- **EXERCISE PROMPT**
Show each line of the data below in which "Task" occurs.

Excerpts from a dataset
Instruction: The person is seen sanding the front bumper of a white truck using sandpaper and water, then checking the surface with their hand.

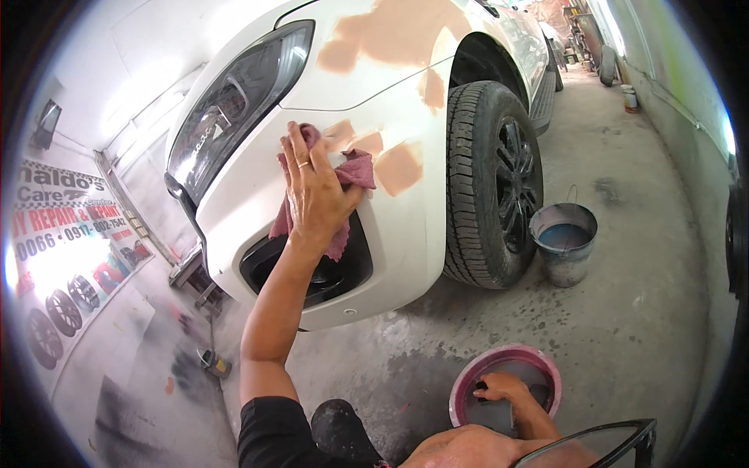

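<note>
My left hand (316,191) presses a damp-looking pink cloth (355,168) against the white front bumper (398,249) of a vehicle, beside tan filler patches (398,168) and just right of the headlight (238,101). Its fingers are curled over the cloth. My right hand (503,388) is lowered into a pink round basin (505,351) of grey water on the floor, its fingers closed around a small dark object (490,394) that is partly hidden and too unclear to name.
A bucket of bluish-grey water (564,256) stands beside the front tire (476,187). A walled passage runs along the vehicle's right, with a small pail (629,100) and leaning tire (607,66). A banner wall (78,249) and yellow-grey container (215,363) are on the left.
</note>
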`<control>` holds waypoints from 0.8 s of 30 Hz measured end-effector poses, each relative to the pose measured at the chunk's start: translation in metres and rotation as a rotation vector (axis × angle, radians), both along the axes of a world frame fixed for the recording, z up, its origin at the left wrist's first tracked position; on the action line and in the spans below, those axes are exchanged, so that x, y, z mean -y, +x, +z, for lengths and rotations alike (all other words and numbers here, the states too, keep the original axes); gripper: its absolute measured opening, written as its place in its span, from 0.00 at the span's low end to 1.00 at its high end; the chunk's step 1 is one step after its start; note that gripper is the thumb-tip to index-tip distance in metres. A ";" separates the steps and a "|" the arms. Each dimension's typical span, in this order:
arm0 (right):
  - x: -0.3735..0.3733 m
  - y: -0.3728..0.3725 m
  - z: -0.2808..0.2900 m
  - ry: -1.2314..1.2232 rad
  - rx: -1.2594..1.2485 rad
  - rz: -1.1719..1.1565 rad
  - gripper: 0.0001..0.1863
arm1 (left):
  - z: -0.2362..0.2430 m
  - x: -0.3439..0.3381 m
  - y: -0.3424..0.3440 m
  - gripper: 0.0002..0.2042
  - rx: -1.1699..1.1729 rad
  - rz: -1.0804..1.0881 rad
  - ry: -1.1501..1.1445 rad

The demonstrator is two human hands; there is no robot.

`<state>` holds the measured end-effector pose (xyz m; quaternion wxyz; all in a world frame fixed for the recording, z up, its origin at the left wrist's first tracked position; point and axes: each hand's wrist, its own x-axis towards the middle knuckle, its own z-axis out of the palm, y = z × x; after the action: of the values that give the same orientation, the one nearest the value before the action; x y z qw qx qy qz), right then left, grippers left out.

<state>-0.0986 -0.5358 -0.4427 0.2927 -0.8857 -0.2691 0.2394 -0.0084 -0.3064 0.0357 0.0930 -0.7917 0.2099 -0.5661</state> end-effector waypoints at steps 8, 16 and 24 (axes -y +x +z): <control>0.009 0.000 0.010 0.042 -0.060 0.008 0.33 | -0.005 0.010 0.000 0.35 -0.017 0.106 0.069; 0.010 0.005 0.002 0.142 0.065 -0.114 0.31 | -0.029 0.002 -0.025 0.09 -0.100 -0.523 -0.012; 0.010 0.004 -0.005 0.167 0.228 -0.217 0.24 | -0.251 0.059 -0.119 0.25 -1.022 -0.669 -0.548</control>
<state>-0.0949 -0.5462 -0.4476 0.3570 -0.9036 -0.2225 0.0815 -0.1273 -0.3656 -0.2152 -0.4032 -0.8476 0.3103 -0.1509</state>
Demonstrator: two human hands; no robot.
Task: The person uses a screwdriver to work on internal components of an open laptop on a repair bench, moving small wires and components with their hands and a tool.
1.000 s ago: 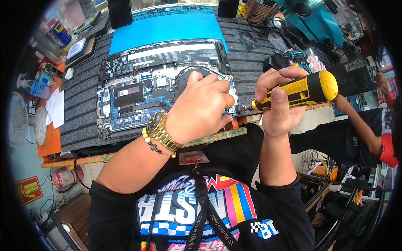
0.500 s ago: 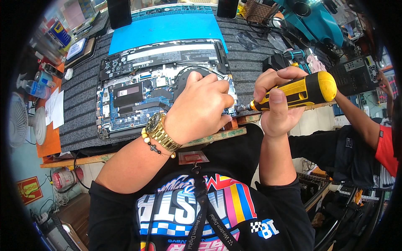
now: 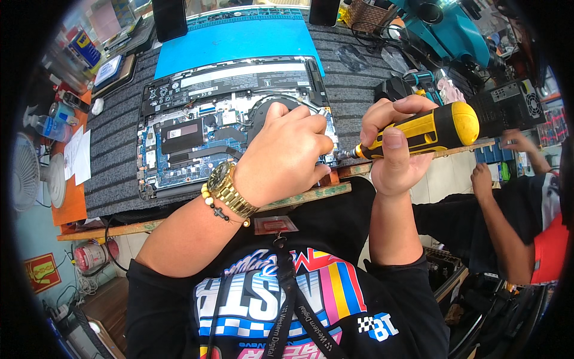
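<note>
- resting bottom-up on the grey ribbed mat point(image 3: 113, 161), the opened laptop point(image 3: 222, 133) lies in front of the person, its blue board bare, with the long black battery point(image 3: 233, 84) along its far side.
- the round dark fan point(image 3: 257, 116) sits inside it, partly hidden by the left hand point(image 3: 284, 152).
- that hand is curled over the laptop's right part, fingers bent in and fingertips turned down near the edge; whether they pinch anything i cannot tell.
- the right hand point(image 3: 399, 170) is wrapped around the yellow and black screwdriver point(image 3: 427, 128), thumb on the near side of the handle, metal shaft pointing left at the laptop's right edge; whether the tip touches is too small to tell.
- the step in hand looks like driver work at that edge, one hand steadying, the other steering.
- as i judge it, the next move calls for a level shaft, a well-seated tip and light pressure, clear of the exposed board.
- farther out, a blue sheet point(image 3: 239, 45) lies beyond the laptop, and a co-worker's hand point(image 3: 519, 142) shows at the right.
</note>
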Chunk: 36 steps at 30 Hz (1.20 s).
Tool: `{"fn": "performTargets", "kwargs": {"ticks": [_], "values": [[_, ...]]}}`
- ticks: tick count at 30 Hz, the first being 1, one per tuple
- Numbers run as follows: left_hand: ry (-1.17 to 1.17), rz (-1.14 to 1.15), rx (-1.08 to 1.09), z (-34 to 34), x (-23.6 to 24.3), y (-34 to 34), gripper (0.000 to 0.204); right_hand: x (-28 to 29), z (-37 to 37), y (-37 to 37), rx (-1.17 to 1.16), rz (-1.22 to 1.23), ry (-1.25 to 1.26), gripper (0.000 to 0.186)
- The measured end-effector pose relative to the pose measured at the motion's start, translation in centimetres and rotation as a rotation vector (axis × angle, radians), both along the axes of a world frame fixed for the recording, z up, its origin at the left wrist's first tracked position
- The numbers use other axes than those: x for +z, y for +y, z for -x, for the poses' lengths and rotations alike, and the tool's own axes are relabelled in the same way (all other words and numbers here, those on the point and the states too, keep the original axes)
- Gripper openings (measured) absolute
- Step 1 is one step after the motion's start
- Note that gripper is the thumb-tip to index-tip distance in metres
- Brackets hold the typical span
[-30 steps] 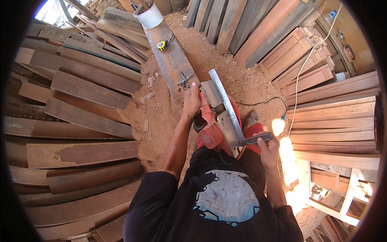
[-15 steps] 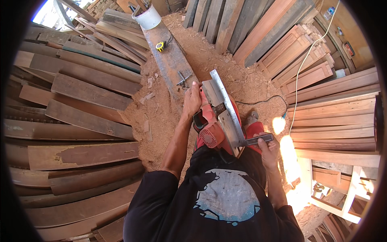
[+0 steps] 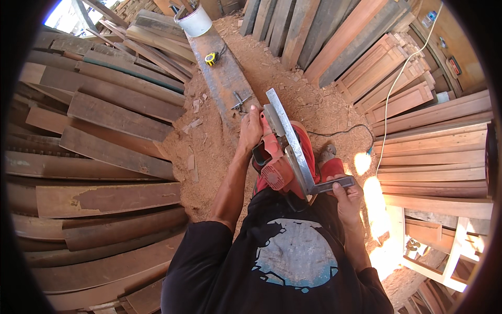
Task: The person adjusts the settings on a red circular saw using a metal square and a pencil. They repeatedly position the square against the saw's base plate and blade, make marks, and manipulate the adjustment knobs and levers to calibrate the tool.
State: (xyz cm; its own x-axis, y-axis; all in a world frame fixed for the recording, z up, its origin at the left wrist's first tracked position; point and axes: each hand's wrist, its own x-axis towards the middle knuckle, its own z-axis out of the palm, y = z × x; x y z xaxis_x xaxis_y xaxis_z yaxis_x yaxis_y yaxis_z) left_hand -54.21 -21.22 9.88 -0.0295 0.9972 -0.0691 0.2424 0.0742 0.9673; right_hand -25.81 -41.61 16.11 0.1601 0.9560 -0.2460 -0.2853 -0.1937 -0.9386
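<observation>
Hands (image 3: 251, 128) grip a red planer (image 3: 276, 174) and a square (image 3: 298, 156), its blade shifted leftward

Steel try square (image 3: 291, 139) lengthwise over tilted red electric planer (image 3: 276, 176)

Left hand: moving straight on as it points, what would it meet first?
Probably the long worn plank, near its right edge; depth is unclear, so the left hand might pass above.

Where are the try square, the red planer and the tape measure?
Try square (image 3: 291, 138): head view, on its metal blade.
Red planer (image 3: 277, 175): head view, on its vented housing.
Tape measure (image 3: 211, 58): head view, on its yellow case.
</observation>
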Motion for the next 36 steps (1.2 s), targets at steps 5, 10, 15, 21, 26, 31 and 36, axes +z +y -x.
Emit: {"fn": "performTargets", "kwargs": {"ticks": [5, 10, 15, 21, 26, 31, 36], "values": [[0.017, -0.033, 0.034, -0.3, -0.4, 0.1, 0.068, -0.6, -0.4, 0.0, 0.01, 0.024, -0.011, 0.023], [0.034, -0.025, 0.044, -0.7, -0.4, 0.2, 0.067, -1.0, -0.6, -0.2, -0.003, 0.052, 0.016, 0.023], [0.099, -0.018, 0.023, -0.6, -1.0, 0.4, 0.068, -1.1, -0.9, -0.4, 0.004, 0.036, 0.008, 0.023], [0.157, -0.001, 0.026, -0.4, -2.6, 0.9, 0.069, -1.7, -1.2, -0.1, 0.021, 0.065, 0.019, 0.022], [0.315, 0.008, 0.016, -1.4, -1.6, 1.3, 0.072, -3.4, -2.0, 0.0, -0.008, 0.131, 0.174, 0.021], [0.323, 0.064, -0.039, -1.9, -0.8, 1.6, 0.071, -3.7, -2.5, -0.2, -0.004, 0.146, 0.216, 0.02], [0.372, 0.09, -0.061, -2.1, -0.7, 1.7, 0.071, -4.1, -2.7, -0.3, 0.004, 0.155, 0.244, 0.02]]}}
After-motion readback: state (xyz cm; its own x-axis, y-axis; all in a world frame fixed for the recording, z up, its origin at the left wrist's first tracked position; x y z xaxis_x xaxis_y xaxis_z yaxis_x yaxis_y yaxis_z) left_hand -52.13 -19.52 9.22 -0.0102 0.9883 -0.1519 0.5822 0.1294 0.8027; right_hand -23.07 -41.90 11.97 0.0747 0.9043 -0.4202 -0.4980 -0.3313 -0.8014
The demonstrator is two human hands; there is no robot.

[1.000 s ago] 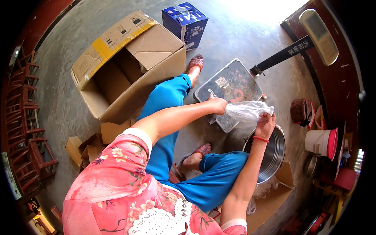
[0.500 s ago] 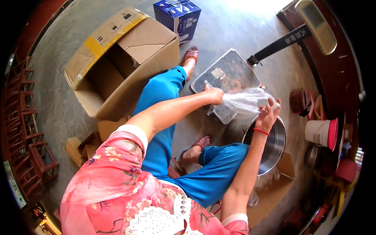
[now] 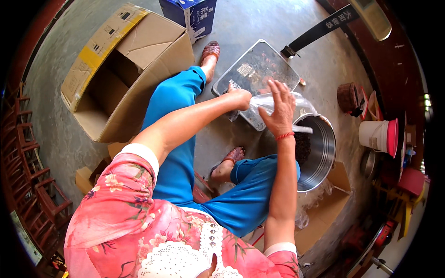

- **SOLUTION**
Task: The person uses a screwdriver to work on internal components of an open laptop on a repair bench, moving small wires and components with their hands and a tool.
Task: The person adjusts the settings on a red circular saw using a metal square and a pencil. They repeatedly position the square against the saw's base plate and blade, make marks, and manipulate the adjustment knobs and levers to calibrate the tool.

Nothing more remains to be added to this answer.